Collected data entries:
= Beginning of Section =

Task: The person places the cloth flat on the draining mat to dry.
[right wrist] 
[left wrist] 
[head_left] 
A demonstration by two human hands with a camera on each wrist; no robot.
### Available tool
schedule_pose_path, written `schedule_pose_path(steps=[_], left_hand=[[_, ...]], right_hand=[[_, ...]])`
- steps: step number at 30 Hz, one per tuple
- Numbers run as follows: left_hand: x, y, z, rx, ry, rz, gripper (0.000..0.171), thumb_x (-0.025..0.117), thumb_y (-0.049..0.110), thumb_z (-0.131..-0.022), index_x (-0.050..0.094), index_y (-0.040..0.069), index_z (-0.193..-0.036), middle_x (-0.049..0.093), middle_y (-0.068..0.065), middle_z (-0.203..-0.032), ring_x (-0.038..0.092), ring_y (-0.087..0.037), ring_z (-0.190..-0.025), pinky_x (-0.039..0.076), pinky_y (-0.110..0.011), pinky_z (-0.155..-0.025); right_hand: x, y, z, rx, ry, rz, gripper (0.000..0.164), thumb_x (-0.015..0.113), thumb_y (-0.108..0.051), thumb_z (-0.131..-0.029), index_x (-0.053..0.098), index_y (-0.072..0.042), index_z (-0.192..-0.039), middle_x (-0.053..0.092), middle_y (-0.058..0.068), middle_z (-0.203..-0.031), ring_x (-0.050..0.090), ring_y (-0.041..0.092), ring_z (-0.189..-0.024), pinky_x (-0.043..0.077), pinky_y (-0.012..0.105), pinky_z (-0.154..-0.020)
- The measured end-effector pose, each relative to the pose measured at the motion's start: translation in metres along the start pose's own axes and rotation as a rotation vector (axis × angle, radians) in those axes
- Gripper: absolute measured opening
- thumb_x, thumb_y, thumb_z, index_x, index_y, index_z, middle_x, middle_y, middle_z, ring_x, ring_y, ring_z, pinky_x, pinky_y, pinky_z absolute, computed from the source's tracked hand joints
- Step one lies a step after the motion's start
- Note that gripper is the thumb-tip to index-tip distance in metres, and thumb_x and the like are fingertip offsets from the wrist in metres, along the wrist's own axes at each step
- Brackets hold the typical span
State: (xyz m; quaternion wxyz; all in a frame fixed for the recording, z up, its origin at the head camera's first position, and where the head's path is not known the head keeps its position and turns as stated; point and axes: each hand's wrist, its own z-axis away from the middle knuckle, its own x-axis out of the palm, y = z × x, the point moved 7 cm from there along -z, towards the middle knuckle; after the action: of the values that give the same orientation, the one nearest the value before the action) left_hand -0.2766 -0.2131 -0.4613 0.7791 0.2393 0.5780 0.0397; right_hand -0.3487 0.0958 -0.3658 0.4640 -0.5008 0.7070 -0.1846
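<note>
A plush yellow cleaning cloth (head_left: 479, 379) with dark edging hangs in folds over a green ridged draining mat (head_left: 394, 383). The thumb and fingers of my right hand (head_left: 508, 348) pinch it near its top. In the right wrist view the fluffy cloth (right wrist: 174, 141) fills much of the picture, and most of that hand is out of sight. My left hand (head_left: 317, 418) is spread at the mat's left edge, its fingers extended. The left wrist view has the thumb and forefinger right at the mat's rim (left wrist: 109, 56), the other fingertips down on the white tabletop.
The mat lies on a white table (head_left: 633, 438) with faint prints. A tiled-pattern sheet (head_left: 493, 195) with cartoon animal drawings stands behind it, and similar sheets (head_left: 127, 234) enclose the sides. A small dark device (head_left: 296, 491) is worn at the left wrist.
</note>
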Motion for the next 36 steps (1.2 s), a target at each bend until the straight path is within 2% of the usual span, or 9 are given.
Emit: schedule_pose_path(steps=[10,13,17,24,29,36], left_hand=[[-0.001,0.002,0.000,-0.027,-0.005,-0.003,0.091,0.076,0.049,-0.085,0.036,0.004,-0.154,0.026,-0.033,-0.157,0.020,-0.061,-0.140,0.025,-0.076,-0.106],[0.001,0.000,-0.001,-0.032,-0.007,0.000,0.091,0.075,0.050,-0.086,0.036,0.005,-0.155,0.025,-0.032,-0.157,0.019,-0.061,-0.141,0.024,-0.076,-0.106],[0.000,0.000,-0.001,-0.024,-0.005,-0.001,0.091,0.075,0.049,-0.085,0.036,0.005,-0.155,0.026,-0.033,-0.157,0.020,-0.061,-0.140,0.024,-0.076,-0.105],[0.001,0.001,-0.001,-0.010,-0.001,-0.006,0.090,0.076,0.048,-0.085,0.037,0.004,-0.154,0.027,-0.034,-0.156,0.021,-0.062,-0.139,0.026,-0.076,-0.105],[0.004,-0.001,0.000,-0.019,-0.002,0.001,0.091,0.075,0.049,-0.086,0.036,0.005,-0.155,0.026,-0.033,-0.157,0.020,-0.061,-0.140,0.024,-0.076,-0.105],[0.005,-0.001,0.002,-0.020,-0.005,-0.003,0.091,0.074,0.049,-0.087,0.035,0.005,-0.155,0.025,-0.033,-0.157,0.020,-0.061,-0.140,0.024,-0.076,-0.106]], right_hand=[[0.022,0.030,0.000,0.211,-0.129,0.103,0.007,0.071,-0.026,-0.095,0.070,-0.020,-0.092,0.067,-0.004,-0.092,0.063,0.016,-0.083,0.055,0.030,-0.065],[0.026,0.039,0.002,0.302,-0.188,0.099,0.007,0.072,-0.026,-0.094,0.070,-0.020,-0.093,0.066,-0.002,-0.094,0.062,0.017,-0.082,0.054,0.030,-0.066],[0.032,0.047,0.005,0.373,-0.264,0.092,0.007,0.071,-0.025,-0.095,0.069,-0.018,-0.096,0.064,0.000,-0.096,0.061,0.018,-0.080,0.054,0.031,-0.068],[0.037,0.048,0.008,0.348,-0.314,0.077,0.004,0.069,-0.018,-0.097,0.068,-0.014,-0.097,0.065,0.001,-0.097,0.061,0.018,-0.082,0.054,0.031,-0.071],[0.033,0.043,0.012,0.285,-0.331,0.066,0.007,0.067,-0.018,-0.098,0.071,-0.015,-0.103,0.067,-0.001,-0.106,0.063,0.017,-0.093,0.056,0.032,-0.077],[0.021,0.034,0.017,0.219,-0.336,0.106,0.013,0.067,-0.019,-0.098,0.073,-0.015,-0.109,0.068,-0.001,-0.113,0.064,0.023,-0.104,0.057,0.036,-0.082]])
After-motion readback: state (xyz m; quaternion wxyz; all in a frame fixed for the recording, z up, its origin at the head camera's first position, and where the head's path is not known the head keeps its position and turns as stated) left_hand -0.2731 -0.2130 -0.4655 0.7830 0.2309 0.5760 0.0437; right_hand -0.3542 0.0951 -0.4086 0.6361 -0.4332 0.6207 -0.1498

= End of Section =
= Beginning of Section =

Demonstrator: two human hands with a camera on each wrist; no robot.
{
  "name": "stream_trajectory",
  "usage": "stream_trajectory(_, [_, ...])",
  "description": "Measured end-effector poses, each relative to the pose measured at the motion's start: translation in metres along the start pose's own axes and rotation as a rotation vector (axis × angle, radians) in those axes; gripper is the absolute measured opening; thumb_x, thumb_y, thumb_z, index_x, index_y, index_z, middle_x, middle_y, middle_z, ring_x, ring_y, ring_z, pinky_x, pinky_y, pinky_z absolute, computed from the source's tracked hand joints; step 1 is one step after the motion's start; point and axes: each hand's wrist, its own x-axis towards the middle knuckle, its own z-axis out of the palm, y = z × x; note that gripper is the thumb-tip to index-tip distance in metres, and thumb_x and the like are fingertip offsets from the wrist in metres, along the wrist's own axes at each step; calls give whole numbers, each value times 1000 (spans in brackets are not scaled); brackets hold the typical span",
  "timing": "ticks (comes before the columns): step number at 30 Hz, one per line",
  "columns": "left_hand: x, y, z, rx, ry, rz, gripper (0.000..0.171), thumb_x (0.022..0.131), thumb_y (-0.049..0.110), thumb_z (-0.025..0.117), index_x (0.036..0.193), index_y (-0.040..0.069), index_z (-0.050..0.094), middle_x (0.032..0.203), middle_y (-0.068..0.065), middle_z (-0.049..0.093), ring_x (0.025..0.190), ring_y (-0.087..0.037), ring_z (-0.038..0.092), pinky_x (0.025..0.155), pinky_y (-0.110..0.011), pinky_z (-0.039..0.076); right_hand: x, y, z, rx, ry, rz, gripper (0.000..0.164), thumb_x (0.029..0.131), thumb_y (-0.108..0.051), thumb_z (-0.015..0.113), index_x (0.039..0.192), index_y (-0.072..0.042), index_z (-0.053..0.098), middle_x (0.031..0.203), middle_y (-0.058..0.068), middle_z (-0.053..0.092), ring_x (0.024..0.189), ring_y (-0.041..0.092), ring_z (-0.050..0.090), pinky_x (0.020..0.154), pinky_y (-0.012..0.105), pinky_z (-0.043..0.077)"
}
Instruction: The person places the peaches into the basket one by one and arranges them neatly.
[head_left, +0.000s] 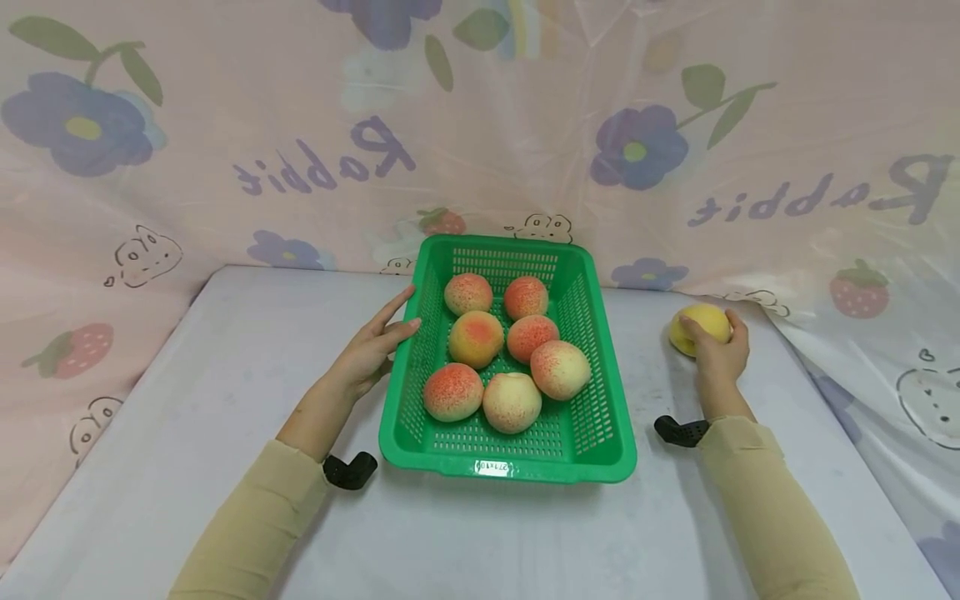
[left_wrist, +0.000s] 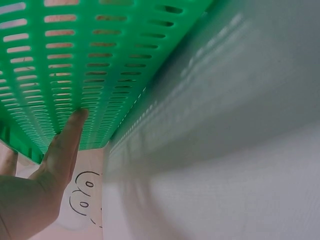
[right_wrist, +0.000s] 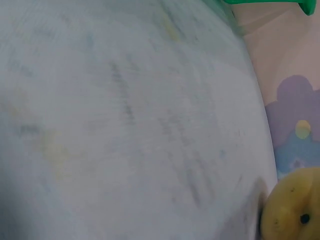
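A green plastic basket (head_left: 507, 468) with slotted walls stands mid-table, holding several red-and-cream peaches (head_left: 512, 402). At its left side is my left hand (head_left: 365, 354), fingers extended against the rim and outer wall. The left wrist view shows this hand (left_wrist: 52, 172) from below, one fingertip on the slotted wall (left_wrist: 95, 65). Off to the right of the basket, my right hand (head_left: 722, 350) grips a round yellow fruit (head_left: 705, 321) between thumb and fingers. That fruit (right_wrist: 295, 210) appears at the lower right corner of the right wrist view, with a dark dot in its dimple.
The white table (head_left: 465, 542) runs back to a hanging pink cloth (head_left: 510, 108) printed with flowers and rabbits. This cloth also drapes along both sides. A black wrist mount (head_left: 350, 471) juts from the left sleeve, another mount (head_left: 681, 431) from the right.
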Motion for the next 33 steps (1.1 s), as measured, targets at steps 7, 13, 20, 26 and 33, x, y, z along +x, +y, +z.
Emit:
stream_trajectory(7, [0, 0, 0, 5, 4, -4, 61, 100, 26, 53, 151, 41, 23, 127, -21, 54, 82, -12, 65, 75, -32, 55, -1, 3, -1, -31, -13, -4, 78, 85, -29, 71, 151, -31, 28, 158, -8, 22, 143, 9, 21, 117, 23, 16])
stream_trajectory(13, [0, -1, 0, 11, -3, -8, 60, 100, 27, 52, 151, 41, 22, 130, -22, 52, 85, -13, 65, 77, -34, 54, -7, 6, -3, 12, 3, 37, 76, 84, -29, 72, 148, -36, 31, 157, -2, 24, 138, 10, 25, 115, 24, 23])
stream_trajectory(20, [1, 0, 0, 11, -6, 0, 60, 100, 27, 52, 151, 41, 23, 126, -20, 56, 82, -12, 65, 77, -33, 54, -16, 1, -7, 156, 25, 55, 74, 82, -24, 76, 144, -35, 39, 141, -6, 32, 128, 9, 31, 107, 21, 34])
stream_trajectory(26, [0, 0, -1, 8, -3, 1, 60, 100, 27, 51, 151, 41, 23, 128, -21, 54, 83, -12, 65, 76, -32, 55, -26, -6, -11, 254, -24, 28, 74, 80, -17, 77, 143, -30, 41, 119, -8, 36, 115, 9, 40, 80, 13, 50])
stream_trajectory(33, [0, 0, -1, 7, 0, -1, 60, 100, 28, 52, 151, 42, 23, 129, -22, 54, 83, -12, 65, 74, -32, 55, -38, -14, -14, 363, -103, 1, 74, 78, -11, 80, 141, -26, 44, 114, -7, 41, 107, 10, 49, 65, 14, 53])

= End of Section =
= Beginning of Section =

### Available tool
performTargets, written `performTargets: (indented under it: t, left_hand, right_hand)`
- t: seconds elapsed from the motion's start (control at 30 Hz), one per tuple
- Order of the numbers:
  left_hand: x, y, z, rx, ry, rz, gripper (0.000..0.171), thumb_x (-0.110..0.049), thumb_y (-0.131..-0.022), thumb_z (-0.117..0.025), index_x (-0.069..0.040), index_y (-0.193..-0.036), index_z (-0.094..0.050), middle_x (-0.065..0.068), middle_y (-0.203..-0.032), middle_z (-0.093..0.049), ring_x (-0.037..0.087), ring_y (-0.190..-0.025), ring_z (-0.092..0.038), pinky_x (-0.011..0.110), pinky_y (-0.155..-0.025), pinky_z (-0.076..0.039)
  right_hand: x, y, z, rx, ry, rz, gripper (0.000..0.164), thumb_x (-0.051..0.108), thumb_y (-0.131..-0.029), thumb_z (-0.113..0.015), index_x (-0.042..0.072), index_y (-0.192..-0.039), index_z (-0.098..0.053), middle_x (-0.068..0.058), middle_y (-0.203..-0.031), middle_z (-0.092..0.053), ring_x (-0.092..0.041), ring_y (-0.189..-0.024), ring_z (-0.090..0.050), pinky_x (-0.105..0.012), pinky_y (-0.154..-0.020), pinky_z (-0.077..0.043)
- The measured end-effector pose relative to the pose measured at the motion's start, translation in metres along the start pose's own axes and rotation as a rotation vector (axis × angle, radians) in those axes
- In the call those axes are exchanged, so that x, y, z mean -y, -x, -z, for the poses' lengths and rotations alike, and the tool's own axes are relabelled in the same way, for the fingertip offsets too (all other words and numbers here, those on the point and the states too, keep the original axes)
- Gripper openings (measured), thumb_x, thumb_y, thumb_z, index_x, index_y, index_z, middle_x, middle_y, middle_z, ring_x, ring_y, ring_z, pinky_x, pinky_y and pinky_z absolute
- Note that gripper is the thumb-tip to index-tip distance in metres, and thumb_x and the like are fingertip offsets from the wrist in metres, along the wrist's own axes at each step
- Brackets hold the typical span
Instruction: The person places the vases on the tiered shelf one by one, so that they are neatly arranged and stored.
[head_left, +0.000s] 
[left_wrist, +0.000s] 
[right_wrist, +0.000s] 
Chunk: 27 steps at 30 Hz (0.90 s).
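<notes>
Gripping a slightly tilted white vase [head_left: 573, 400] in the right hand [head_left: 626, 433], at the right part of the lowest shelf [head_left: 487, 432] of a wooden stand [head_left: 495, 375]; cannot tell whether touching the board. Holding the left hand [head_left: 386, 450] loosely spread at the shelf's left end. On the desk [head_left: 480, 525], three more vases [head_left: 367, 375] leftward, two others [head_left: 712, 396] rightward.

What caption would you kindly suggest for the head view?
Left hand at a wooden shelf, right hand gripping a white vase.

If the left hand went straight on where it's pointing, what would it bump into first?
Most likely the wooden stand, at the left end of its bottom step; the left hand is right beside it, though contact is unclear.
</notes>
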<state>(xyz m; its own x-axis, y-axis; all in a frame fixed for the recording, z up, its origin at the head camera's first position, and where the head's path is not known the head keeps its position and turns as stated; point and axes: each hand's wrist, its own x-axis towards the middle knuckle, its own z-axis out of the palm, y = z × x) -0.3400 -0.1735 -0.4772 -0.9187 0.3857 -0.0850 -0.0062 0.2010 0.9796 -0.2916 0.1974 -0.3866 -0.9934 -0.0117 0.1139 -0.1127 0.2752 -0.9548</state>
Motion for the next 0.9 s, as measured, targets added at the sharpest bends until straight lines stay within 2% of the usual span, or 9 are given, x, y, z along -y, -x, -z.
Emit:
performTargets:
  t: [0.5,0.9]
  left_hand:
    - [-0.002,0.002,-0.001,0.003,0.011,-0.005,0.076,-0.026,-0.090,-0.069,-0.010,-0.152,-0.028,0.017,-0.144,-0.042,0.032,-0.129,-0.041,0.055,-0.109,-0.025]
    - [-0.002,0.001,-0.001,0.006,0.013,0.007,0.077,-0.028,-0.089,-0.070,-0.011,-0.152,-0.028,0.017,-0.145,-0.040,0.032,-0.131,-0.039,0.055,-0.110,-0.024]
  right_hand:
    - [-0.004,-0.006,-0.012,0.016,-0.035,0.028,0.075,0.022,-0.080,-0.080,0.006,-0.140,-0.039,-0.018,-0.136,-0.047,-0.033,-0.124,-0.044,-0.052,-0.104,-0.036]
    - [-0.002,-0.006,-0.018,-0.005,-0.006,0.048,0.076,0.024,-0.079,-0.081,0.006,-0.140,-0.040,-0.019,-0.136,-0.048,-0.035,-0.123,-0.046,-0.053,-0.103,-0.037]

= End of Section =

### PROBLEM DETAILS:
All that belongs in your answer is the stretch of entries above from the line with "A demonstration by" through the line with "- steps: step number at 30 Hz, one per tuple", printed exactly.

### TASK RESULT:
A demonstration by two human hands with a camera on each wrist; no robot.
### Available tool
schedule_pose_path, written `schedule_pose_path(steps=[_], left_hand=[[_, ...]], right_hand=[[_, ...]])`
- steps: step number at 30 Hz, one per tuple

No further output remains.